EXERCISE DIRECTIONS: Repeat exactly the lines of the material below that run from the "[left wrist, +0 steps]" line to the "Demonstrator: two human" line, including both, and do not carry over any pictures.

.....

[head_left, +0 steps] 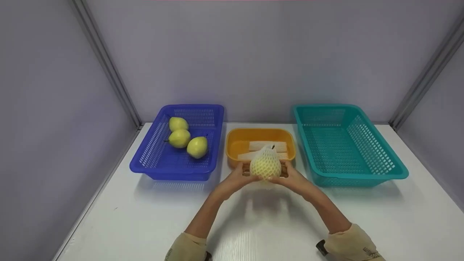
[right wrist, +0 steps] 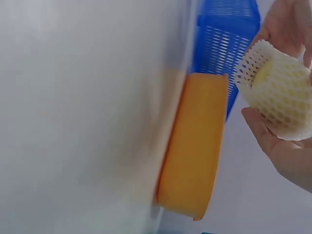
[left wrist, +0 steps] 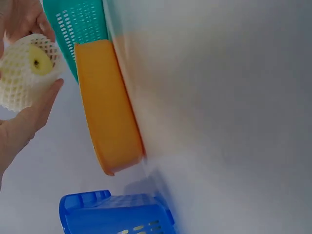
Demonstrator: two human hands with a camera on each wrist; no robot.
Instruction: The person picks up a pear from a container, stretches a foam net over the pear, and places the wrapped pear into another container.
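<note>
A yellow pear (head_left: 265, 166) in a white foam net sleeve is held above the table in front of the orange bin. My left hand (head_left: 236, 182) grips it from the left, and my right hand (head_left: 295, 182) grips it from the right, thumbs on the near side. The pear stands upright, its stem poking out of the net's top. In the left wrist view, one end of the pear (left wrist: 42, 62) shows bare through the net's opening. Fingers of both hands (right wrist: 275, 146) curve round the net in the right wrist view.
At the left stands a blue basket (head_left: 154, 170) with three bare pears (head_left: 197, 147). The orange bin (head_left: 233, 139) behind my hands holds white foam nets (head_left: 266, 145). A teal basket (head_left: 359, 176) stands at the right. Grey walls (head_left: 253, 54) enclose the white table (head_left: 145, 224).
</note>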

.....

SOLUTION TO THIS PROBLEM:
[left wrist, +0 steps] 
Demonstrator: two human hands with a camera on each wrist; no robot.

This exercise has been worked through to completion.